Your task: Repeat the listing word for word. No pictures belong in the copy.

Available data:
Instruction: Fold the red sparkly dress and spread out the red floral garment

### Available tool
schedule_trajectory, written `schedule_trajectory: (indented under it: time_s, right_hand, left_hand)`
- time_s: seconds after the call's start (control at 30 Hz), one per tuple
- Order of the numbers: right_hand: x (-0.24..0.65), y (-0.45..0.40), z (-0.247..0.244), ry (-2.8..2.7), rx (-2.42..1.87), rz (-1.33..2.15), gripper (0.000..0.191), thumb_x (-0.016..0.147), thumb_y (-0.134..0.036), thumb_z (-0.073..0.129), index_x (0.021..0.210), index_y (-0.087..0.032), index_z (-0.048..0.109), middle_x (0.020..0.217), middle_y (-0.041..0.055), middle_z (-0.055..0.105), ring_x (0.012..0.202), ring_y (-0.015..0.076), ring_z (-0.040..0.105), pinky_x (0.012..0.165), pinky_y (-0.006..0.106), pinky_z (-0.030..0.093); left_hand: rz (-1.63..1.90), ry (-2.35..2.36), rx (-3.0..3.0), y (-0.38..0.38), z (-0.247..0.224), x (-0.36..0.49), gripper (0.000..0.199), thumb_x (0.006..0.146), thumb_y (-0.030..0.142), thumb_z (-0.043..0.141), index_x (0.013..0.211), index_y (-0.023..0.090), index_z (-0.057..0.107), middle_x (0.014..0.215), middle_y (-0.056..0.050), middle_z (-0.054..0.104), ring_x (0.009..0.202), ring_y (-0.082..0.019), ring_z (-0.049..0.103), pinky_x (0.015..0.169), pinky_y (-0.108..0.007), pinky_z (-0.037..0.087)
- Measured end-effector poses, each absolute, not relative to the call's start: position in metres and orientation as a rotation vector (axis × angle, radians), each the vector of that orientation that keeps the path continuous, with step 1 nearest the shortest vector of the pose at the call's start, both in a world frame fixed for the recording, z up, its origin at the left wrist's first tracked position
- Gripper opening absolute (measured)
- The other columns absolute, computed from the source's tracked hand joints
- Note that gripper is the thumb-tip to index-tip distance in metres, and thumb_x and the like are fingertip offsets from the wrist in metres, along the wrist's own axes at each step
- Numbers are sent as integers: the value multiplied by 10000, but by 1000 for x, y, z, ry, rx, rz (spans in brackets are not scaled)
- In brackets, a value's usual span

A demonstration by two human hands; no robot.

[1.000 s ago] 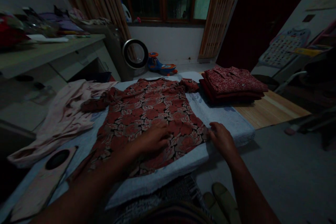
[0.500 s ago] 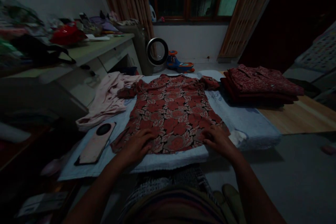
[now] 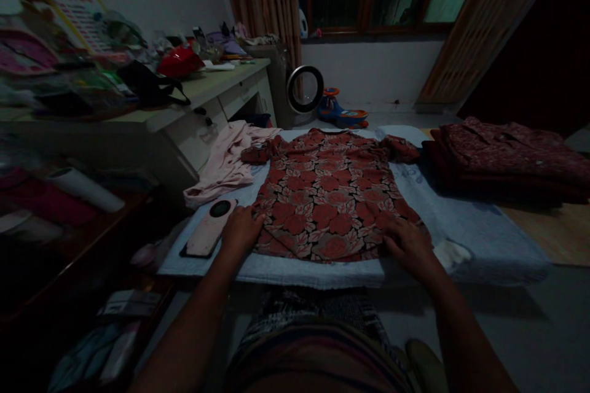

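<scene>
A red floral top lies spread on a light blue cloth, its neckline at the far side and a sleeve out to each side. At its lower left edge my left hand is closed on the fabric, the fingers bent over the side. My right hand rests on the lower right part with its fingers apart and slightly curled. Just left of my left hand lies a pink phone with a round dark camera area. Pink clothing lies crumpled beyond the phone.
Folded dark red clothes are stacked at the right on a wooden surface. A cluttered desk runs along the left. Behind the cloth stand a washer with its round door open and a blue-orange ride-on toy.
The view has turned left. My left hand has moved from on top of the lower fabric to the left edge and closed on it. My right hand has stayed at the lower right.
</scene>
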State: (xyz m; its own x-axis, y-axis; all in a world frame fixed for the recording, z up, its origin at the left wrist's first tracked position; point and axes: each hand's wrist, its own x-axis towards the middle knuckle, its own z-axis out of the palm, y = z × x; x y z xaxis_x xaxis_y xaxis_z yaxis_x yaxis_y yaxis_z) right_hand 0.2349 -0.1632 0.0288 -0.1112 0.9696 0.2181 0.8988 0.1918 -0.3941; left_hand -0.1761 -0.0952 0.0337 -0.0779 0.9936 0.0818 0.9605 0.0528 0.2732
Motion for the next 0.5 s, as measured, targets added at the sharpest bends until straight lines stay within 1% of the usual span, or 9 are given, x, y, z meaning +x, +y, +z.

Reply:
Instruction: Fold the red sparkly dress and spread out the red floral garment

### Available tool
schedule_trajectory, written `schedule_trajectory: (indented under it: time_s, right_hand, left_hand)`
- time_s: seconds after the call's start (control at 30 Hz), one per tuple
- Order of the numbers: right_hand: x (-0.24..0.65), y (-0.45..0.40), z (-0.247..0.244), ry (-2.8..2.7), rx (-2.42..1.87), rz (-1.33..2.15), gripper (0.000..0.191), thumb_x (-0.016..0.147), thumb_y (-0.134..0.036), thumb_z (-0.073..0.129), index_x (0.021..0.210), index_y (-0.087..0.032), index_z (-0.048..0.109), middle_x (0.020..0.217), middle_y (-0.041..0.055), middle_z (-0.055..0.105), ring_x (0.012..0.202), ring_y (-0.015..0.076), ring_z (-0.040..0.105), pinky_x (0.012..0.165), pinky_y (-0.006..0.106), pinky_z (-0.030..0.093); left_hand: rz (-1.63..1.90), ry (-2.35..2.36), rx (-3.0..3.0), y (-0.38..0.38), z (-0.247..0.224), x (-0.36..0.49), gripper (0.000..0.199), thumb_x (0.006..0.146), thumb_y (-0.030..0.142), thumb_z (-0.043..0.141), index_x (0.013..0.211), index_y (-0.023..0.090), index_z (-0.057..0.107), middle_x (0.014..0.215), middle_y (-0.056..0.050), middle_z (-0.054..0.104), ring_x (0.009..0.202), ring_y (-0.082..0.019), ring_z (-0.049..0.103), pinky_x (0.015..0.169), pinky_y (-0.108..0.007), pinky_z (-0.037..0.087)
- Measured end-effector poses, each absolute, not relative to the call's start: position in metres and orientation as a rotation vector (axis × angle, radians), each the vector of that orientation that keeps the path continuous, with step 1 nearest the shortest vector of the pose at the call's start, both in a world frame fixed for the recording, z up, its origin at the left wrist's first tracked position
- Gripper opening absolute (measured)
- The other columns absolute, computed from the source's tracked hand joints
- Note that gripper is the thumb-tip to index-tip distance in metres, and thumb_x and the like are fingertip offsets from the wrist in metres, along the wrist's own axes at each step
- Numbers are sent as integers: the value multiplied by 10000, but by 1000 for x, y, z, ry, rx, rz (spans in brackets are not scaled)
- In brackets, a value's usual span

A demonstration by two human hands; no robot.

[1.000 s ago] 
[0.500 s ago] 
[now] 

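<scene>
A red floral top lies spread on a light blue cloth, its neckline at the far side and a sleeve out to each side. At its lower left edge my left hand is closed on the fabric, the fingers bent over the side. My right hand rests on the lower right part with its fingers apart and slightly curled. Just left of my left hand lies a pink phone with a round dark camera area. Pink clothing lies crumpled beyond the phone.
Folded dark red clothes are stacked at the right on a wooden surface. A cluttered desk runs along the left. Behind the cloth stand a washer with its round door open and a blue-orange ride-on toy.
The view has turned left. My left hand has moved from on top of the lower fabric to the left edge and closed on it. My right hand has stayed at the lower right.
</scene>
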State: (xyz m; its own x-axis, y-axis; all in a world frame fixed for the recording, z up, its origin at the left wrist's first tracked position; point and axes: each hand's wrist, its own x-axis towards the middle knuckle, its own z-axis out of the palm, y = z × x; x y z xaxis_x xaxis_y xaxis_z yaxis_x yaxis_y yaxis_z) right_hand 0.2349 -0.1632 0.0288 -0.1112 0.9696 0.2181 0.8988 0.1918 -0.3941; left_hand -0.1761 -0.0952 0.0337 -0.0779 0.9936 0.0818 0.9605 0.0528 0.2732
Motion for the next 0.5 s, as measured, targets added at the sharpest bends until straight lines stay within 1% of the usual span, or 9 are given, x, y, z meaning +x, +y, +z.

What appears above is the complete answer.